Try it: From the line containing "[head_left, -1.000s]" down to the line containing "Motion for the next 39" in the records below, reproduce every line exactly, ends included, and omit all others.

Task material:
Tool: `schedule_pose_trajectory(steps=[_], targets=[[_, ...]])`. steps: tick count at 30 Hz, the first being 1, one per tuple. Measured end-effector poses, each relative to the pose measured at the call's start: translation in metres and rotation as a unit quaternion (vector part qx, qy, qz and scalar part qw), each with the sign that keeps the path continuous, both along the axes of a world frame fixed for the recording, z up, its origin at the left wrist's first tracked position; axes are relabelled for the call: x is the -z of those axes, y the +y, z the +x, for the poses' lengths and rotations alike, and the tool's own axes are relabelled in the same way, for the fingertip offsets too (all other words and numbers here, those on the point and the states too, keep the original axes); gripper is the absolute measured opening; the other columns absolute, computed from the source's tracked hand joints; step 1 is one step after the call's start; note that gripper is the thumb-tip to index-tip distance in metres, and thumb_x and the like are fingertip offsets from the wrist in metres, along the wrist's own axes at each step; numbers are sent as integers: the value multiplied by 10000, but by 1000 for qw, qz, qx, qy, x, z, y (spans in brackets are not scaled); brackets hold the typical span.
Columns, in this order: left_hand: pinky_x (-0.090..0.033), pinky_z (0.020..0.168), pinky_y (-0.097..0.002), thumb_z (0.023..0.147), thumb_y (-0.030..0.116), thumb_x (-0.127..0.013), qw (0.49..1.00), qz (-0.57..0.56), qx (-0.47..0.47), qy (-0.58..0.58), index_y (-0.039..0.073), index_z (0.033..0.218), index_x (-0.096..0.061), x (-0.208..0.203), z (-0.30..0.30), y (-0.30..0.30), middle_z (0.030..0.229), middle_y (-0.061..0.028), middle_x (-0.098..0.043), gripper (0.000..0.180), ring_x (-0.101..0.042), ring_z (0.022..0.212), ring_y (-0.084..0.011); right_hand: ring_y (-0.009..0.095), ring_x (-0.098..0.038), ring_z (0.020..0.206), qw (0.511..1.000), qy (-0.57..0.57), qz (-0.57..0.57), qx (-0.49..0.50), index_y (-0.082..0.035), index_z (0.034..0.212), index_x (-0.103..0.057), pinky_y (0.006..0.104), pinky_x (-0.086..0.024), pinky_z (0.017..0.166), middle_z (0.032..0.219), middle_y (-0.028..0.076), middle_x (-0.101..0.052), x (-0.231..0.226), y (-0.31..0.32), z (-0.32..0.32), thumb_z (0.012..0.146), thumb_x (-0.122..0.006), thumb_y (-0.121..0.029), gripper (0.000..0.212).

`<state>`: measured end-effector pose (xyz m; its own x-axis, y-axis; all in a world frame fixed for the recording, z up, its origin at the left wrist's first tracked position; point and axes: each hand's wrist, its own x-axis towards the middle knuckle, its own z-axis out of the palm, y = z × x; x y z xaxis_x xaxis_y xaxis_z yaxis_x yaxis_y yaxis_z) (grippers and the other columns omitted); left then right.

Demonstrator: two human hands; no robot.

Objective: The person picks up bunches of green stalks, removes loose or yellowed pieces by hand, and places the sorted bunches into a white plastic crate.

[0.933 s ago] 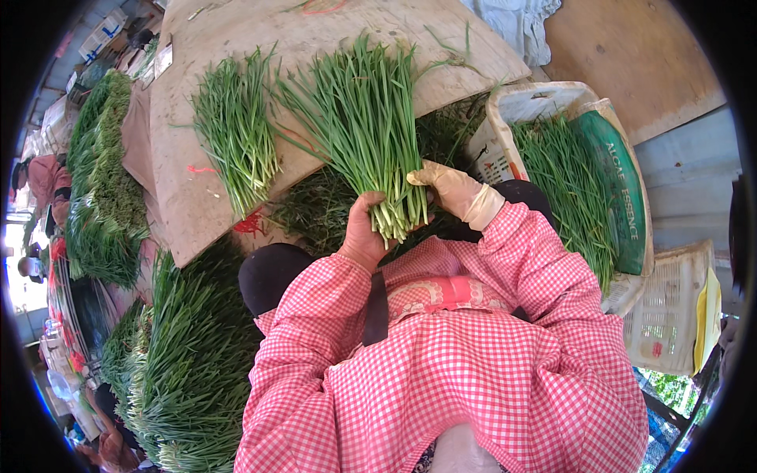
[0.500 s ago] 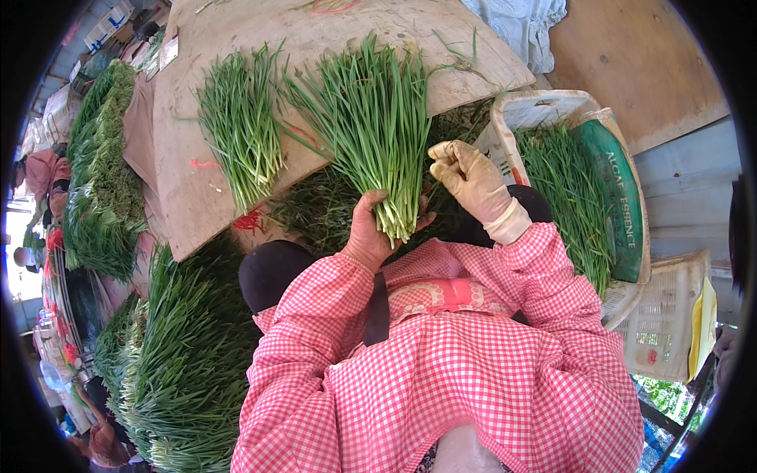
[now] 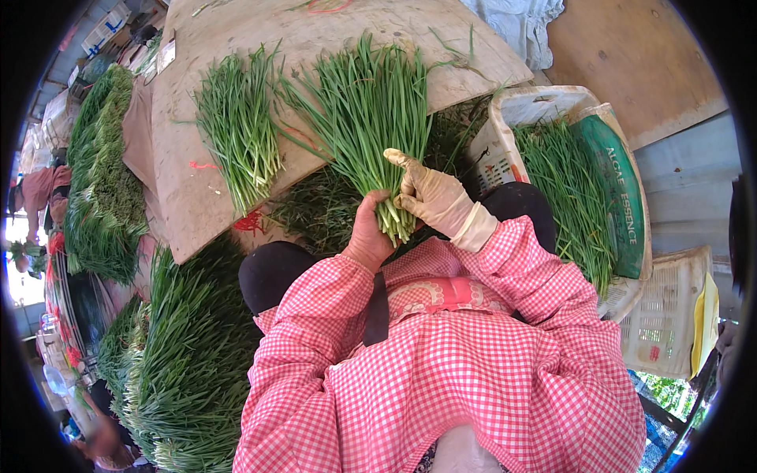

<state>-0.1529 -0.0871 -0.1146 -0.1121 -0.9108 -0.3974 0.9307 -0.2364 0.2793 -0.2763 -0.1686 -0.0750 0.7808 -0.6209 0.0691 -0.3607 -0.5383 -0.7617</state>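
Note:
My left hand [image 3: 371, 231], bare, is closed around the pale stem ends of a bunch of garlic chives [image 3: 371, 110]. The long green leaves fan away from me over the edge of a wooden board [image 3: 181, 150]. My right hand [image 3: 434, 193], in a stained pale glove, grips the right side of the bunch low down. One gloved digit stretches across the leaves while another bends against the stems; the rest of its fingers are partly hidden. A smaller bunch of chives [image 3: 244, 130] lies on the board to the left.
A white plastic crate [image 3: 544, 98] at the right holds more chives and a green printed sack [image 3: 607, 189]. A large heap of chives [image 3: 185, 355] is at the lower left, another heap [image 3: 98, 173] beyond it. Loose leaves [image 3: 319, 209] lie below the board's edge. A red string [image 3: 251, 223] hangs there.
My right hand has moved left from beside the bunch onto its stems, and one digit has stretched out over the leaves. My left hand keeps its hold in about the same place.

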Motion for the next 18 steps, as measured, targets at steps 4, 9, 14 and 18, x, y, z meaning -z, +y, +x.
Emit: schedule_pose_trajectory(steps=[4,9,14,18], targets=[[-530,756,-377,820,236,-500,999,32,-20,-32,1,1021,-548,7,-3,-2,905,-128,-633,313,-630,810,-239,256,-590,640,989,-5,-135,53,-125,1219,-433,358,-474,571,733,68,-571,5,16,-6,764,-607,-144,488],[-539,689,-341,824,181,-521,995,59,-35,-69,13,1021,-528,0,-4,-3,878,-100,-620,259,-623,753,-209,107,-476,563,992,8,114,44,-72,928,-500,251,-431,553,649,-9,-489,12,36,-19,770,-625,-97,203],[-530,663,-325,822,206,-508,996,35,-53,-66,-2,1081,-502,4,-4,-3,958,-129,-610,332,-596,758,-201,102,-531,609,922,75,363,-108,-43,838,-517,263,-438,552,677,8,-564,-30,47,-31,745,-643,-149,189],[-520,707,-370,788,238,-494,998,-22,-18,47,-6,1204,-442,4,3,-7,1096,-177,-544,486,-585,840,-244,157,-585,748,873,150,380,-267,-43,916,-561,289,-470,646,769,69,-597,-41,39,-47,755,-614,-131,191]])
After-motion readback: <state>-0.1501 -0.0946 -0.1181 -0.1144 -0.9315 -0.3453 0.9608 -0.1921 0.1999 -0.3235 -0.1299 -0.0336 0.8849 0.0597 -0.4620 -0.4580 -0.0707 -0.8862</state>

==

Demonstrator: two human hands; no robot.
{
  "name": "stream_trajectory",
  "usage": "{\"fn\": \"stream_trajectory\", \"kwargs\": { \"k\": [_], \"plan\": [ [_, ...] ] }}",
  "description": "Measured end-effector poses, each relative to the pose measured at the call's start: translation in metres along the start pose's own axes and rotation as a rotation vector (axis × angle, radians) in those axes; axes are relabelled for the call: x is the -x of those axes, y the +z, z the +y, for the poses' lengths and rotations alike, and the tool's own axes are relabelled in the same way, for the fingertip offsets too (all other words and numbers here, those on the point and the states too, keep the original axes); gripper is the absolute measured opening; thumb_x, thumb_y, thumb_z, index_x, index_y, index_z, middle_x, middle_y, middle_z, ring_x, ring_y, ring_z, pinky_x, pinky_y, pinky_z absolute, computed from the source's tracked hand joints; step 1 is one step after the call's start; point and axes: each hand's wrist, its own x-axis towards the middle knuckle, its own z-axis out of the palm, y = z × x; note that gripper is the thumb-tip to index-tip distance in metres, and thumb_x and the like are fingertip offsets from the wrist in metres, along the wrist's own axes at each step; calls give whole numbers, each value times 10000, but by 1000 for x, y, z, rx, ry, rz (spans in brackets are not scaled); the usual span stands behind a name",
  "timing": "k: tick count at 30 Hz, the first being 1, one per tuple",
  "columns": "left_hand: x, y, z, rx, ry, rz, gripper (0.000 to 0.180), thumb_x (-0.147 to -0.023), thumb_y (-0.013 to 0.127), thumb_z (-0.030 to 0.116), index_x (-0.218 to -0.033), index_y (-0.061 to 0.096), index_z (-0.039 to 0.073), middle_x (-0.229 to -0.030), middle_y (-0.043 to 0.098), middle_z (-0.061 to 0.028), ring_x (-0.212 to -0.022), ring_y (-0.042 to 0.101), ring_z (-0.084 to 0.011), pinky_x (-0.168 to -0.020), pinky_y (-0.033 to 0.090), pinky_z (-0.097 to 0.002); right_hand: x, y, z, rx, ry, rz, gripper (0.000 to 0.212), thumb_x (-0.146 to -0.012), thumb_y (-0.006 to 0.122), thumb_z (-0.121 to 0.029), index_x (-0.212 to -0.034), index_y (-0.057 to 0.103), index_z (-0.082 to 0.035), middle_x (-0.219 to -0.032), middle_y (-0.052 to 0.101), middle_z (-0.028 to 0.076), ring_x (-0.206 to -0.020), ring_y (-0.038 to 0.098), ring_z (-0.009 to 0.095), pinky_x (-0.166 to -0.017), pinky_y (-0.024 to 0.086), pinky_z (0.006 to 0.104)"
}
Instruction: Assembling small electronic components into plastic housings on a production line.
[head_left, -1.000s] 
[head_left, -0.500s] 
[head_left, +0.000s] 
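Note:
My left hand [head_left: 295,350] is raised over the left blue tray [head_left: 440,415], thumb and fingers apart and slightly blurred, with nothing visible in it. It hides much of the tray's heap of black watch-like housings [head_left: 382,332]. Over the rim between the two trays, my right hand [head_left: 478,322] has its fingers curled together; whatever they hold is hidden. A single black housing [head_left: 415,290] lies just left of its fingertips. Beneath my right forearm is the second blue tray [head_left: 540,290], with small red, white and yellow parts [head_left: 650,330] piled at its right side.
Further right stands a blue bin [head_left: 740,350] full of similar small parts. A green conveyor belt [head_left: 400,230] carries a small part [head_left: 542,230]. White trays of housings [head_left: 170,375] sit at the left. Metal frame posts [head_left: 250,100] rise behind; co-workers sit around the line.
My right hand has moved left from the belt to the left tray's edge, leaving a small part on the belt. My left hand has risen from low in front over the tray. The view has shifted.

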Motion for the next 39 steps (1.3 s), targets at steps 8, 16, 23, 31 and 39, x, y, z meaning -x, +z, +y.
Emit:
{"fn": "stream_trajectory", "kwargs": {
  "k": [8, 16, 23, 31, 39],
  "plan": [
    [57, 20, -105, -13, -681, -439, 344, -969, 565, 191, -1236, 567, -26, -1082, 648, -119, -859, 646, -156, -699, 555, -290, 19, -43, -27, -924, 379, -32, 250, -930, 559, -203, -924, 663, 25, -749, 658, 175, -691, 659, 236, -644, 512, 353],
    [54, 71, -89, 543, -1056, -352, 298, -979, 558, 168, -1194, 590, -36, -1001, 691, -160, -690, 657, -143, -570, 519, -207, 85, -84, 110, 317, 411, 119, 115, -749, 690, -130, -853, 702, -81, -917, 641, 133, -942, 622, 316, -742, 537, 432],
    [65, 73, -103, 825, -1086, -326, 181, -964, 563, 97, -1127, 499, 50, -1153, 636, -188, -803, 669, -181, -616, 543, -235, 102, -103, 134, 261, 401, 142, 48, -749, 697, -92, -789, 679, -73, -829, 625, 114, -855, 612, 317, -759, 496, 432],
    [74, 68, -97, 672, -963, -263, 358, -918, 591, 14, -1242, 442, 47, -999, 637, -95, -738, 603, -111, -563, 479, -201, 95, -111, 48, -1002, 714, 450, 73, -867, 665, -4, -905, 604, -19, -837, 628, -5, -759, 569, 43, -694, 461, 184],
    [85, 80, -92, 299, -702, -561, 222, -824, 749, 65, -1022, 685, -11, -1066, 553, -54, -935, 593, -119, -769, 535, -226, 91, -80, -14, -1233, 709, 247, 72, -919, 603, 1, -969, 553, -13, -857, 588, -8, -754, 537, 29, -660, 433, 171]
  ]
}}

Answer space:
[head_left, -1.000s] 
[head_left, -0.500s] 
[head_left, +0.000s] 
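Note:
My left hand [head_left: 295,350] is raised over the left blue tray [head_left: 440,415], thumb and fingers apart and slightly blurred, with nothing visible in it. It hides much of the tray's heap of black watch-like housings [head_left: 382,332]. Over the rim between the two trays, my right hand [head_left: 478,322] has its fingers curled together; whatever they hold is hidden. A single black housing [head_left: 415,290] lies just left of its fingertips. Beneath my right forearm is the second blue tray [head_left: 540,290], with small red, white and yellow parts [head_left: 650,330] piled at its right side.
Further right stands a blue bin [head_left: 740,350] full of similar small parts. A green conveyor belt [head_left: 400,230] carries a small part [head_left: 542,230]. White trays of housings [head_left: 170,375] sit at the left. Metal frame posts [head_left: 250,100] rise behind; co-workers sit around the line.
My right hand has moved left from the belt to the left tray's edge, leaving a small part on the belt. My left hand has risen from low in front over the tray. The view has shifted.
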
Motion for the next 39 steps (1.3 s), targets at steps 8, 16, 23, 31 and 39, x, y, z meaning -x, +z, +y.

No additional work remains on the exercise.